- **AIM OF THE TASK**:
From the first line of the material to the line containing "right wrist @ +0", inclusive, write out each line exactly, leaving out the pictures.

START THE DATA

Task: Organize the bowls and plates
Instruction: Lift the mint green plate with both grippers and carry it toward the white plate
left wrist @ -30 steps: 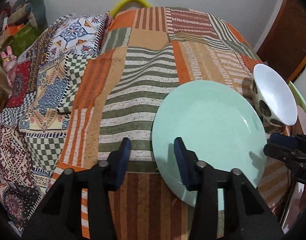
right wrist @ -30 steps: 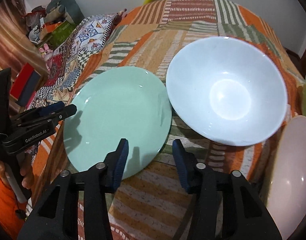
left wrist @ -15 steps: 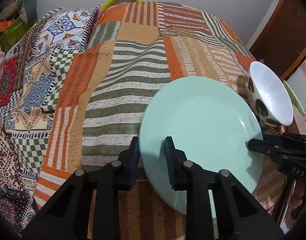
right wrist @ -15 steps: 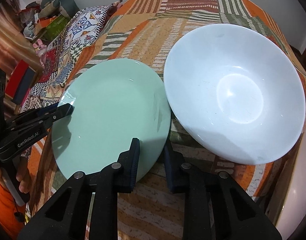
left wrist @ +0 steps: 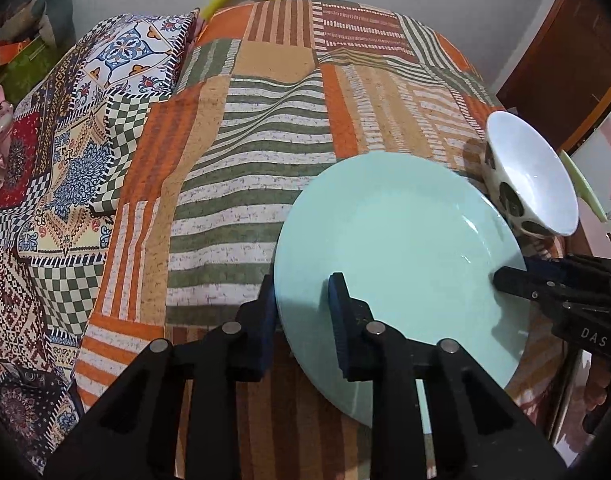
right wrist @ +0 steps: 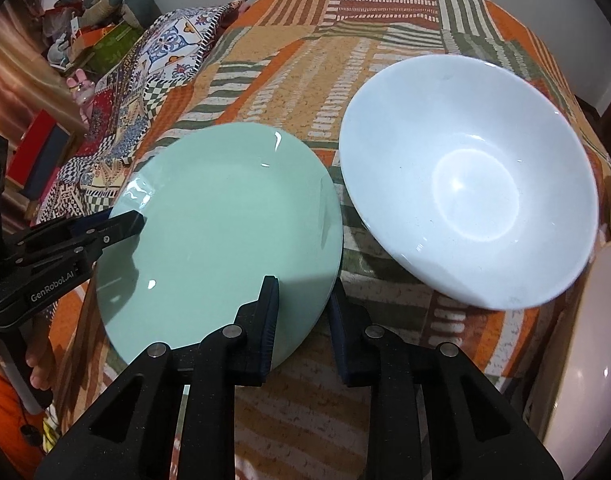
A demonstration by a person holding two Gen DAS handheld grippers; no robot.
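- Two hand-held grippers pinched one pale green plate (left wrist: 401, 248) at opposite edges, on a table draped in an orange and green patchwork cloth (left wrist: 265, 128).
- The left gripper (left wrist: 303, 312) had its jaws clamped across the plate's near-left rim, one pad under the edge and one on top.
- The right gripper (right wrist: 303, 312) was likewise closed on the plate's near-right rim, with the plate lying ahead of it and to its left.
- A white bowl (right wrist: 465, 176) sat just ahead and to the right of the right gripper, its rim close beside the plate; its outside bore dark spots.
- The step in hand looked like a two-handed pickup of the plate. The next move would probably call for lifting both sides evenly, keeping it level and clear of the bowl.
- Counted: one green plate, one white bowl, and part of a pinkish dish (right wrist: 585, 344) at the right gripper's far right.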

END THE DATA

- **RESPONSE AREA**:
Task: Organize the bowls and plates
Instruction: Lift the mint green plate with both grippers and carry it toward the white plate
left wrist @ -30 steps: 
right wrist @ -30 steps: 
left wrist @ -15 steps: 
right wrist @ -15 steps: 
left wrist @ +0 steps: 
right wrist @ +0 steps: 

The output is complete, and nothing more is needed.